Обсуждение: BUG #3932: utf-8 and upper()/lower(): PANIC: ERRORDATA_STACK_SIZE exceeded
BUG #3932: utf-8 and upper()/lower(): PANIC: ERRORDATA_STACK_SIZE exceeded
От
"Florian Wunderlich"
Дата:
The following bug has been logged online: Bug reference: 3932 Logged by: Florian Wunderlich Email address: fwunderlich@factor3.de PostgreSQL version: 8.2.6 Operating system: Debian unstable Description: utf-8 and upper()/lower(): PANIC: ERRORDATA_STACK_SIZE exceeded Details: - input file in encoding iso-8859-1: set client_encoding='iso-8859-1'; select upper('ä'), lower('Ã'); (note: the argument to upper is a lower case a umlaut, while the argument to lower is an upper case a umlaut) - database "iso" with encoding iso-8859-1, database "utf" with encoding utf-8, both in a cluster with locale=de_DE The command psql iso < input yields the correct output (upper case a umlaut, lower case a umlaut).

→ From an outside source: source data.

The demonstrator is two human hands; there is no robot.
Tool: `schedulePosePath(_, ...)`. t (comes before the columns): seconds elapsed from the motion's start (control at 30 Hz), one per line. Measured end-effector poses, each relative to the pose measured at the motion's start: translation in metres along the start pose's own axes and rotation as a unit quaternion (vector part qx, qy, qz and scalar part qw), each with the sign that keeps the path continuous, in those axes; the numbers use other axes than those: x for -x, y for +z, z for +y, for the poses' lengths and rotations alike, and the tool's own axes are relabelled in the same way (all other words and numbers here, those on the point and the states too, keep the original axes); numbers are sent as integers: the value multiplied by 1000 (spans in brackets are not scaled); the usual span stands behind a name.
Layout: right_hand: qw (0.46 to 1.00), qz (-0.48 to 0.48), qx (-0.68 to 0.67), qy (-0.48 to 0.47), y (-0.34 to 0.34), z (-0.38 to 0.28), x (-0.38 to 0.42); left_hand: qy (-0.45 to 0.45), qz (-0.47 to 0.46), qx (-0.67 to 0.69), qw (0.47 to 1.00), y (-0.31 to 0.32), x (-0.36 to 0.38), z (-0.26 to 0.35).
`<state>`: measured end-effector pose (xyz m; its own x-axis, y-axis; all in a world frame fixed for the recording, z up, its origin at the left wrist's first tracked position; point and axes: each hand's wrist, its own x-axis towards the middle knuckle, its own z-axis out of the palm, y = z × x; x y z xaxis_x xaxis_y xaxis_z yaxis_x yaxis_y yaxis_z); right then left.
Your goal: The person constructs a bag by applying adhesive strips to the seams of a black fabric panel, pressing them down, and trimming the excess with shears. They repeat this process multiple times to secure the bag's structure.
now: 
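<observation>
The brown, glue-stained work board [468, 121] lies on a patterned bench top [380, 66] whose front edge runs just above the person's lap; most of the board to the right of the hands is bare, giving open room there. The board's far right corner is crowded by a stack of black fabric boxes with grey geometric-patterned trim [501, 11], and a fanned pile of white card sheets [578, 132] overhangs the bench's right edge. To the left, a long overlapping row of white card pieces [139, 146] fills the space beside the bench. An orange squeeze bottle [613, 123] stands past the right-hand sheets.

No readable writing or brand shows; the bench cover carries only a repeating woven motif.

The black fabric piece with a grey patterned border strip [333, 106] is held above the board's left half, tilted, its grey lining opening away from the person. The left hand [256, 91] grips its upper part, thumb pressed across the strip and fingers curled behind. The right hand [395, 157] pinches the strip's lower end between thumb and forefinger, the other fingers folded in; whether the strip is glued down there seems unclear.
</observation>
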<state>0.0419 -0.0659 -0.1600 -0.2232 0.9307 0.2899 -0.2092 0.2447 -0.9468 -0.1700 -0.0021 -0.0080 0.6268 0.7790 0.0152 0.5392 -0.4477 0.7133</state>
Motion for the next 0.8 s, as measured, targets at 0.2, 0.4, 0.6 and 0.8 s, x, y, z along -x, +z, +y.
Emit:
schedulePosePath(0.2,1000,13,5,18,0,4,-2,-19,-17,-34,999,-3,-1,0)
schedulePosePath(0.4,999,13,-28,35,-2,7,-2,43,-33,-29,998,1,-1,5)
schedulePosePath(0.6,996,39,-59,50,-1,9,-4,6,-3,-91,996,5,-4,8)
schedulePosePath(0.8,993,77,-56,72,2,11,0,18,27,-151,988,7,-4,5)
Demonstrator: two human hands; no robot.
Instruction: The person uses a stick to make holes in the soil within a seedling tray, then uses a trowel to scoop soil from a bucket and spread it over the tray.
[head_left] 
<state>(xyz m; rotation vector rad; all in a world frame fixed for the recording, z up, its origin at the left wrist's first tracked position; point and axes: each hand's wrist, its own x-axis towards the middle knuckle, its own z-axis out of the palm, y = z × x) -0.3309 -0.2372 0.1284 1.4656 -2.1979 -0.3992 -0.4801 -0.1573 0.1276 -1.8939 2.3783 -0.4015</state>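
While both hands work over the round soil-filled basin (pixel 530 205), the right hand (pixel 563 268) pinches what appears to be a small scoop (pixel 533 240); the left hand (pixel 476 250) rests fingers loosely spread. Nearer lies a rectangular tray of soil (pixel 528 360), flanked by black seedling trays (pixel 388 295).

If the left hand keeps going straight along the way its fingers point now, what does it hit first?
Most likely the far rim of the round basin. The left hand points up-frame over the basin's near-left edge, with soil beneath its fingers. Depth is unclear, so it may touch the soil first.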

The command psql utf < input yields PANIK: ERRORDATA_STACK_SIZE exceeded. server closed the connection unexpectedly This probably means the server terminated abnormally before or while processing the request. connection to server was lost The log shows: ERROR: invalid byte sequence for encoding "UTF8": 0xe384 HINT: This error can also happen if the byte sequence does not match the encoding expected by the server, which is controlled by "client_encoding". then the same error four times but with 0xfc. Doing the exact same thing with an input file with encoding utf-8 (with client_encoding replaced accordingly) again works fine with the iso database, but yields a lower case a umlaut for upper() and nothing for the lower() function for the utf database. Thus, it would seem that the upper() and lower() functions do not work at all for databases with encoding utf-8 and non-US-ASCII input.
Re: BUG #3932: utf-8 and upper()/lower(): PANIC: ERRORDATA_STACK_SIZE exceeded
От
Alvaro Herrera
Дата:
Florian Wunderlich wrote: > - input file in encoding iso-8859-1: > > set client_encoding='iso-8859-1'; > select upper('ä'), lower('Ä'); > > (note: the argument to upper is a lower case a umlaut, while the argument to > lower is an upper case a umlaut) > > - database "iso" with encoding iso-8859-1, > database "utf" with encoding utf-8, > both in a cluster with locale=de_DE I think this is just a case of a misconfigured server. If you choose locale de_DE, which supports only the iso-8859-1 encoding, it is an error to build a database with utf8 encoding -- which is why 8.3 rejects that combination. -- Alvaro Herrera http://www.CommandPrompt.com/ PostgreSQL Replication, Consulting, Custom Development, 24x7 support
Re: BUG #3932: utf-8 and upper()/lower(): PANIC: ERRORDATA_STACK_SIZE exceeded
От
Florian Wunderlich
Дата:
Alvaro Herrera wrote: > Florian Wunderlich wrote: > >> - input file in encoding iso-8859-1: >> >> set client_encoding='iso-8859-1'; >> select upper('ä'), lower('Ä'); >> >> (note: the argument to upper is a lower case a umlaut, while the argument to >> lower is an upper case a umlaut) >> >> - database "iso" with encoding iso-8859-1, >> database "utf" with encoding utf-8, >> both in a cluster with locale=de_DE > > I think this is just a case of a misconfigured server. If you choose > locale de_DE, which supports only the iso-8859-1 encoding, it is an > error to build a database with utf8 encoding -- which is why 8.3 rejects > that combination. > You are correct; if I use de_DE.UTF-8 for initdb, the database with encoding utf-8 works fine (and the database with iso-8859-1 doesn't). Because such an invalid combination cannot happen for 8.3 anymore, the PANIC cannot occur anymore, and thus the bug can be closed.